_TASK PROMPT_.
An acceptable answer contains each line of the material, unchanged.

___

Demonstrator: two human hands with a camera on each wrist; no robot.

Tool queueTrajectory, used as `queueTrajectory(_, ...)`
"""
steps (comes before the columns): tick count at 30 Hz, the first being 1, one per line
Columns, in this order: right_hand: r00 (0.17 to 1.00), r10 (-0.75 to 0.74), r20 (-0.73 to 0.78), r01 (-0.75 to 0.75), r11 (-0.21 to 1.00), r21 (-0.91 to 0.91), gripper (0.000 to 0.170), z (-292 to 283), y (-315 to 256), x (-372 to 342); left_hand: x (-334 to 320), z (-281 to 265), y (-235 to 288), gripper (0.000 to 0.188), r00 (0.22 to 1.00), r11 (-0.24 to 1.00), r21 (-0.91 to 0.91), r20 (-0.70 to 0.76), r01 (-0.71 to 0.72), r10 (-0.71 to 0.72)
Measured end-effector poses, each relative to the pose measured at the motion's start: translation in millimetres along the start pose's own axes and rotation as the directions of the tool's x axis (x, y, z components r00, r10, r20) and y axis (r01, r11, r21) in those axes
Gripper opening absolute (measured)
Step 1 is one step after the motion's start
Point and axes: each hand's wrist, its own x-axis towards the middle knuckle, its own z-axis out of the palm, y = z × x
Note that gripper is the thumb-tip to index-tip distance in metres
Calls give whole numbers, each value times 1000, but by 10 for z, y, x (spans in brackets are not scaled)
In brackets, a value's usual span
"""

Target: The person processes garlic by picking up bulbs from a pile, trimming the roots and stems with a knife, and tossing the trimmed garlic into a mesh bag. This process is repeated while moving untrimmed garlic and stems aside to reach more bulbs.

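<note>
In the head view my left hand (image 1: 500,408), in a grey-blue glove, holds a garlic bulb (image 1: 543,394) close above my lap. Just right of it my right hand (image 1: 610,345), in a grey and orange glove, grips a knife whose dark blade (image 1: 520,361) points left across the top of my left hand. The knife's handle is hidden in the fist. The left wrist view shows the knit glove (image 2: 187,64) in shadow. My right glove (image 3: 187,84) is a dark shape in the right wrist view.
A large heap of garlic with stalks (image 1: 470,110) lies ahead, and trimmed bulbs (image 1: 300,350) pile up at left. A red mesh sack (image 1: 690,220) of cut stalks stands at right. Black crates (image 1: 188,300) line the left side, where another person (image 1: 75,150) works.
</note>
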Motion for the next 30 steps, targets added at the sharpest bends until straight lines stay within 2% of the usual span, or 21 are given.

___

_TASK RESULT_.
Demonstrator: two human hands with a camera on each wrist; no robot.

Tool queueTrajectory, used as `queueTrajectory(_, ...)`
"""
steps (comes before the columns): tick count at 30 Hz, the first being 1, one per line
Columns, in this order: right_hand: r00 (0.17 to 1.00), r10 (-0.75 to 0.74), r20 (-0.73 to 0.78), r01 (-0.75 to 0.75), r11 (-0.21 to 1.00), r21 (-0.91 to 0.91), gripper (0.000 to 0.170), z (-292 to 283), y (-315 to 256), x (-372 to 342); left_hand: x (-334 to 320), z (-281 to 265), y (-235 to 288), gripper (0.000 to 0.188), r00 (0.22 to 1.00), r11 (-0.24 to 1.00), r21 (-0.91 to 0.91), r20 (-0.70 to 0.76), r01 (-0.71 to 0.72), r10 (-0.71 to 0.72)
Measured end-effector poses, each relative to the pose measured at the motion's start: translation in millimetres along the start pose's own axes and rotation as the directions of the tool's x axis (x, y, z components r00, r10, r20) and y axis (r01, r11, r21) in those axes
Gripper opening absolute (measured)
Step 1 is one step after the motion's start
Point and axes: each hand's wrist, its own x-axis towards the middle knuckle, its own z-axis out of the palm, y = z × x
Note that gripper is the thumb-tip to index-tip distance in metres
Calls give whole numbers, each value times 1000, but by 10 for z, y, x (spans in brackets are not scaled)
In brackets, a value's usual span
"""

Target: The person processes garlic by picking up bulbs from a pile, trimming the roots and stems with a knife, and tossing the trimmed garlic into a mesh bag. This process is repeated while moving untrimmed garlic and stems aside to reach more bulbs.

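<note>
In the head view my left hand (image 1: 500,408), in a grey-blue glove, holds a garlic bulb (image 1: 543,394) close above my lap. Just right of it my right hand (image 1: 610,345), in a grey and orange glove, grips a knife whose dark blade (image 1: 520,361) points left across the top of my left hand. The knife's handle is hidden in the fist. The left wrist view shows the knit glove (image 2: 187,64) in shadow. My right glove (image 3: 187,84) is a dark shape in the right wrist view.
A large heap of garlic with stalks (image 1: 470,110) lies ahead, and trimmed bulbs (image 1: 300,350) pile up at left. A red mesh sack (image 1: 690,220) of cut stalks stands at right. Black crates (image 1: 188,300) line the left side, where another person (image 1: 75,150) works.
</note>
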Motion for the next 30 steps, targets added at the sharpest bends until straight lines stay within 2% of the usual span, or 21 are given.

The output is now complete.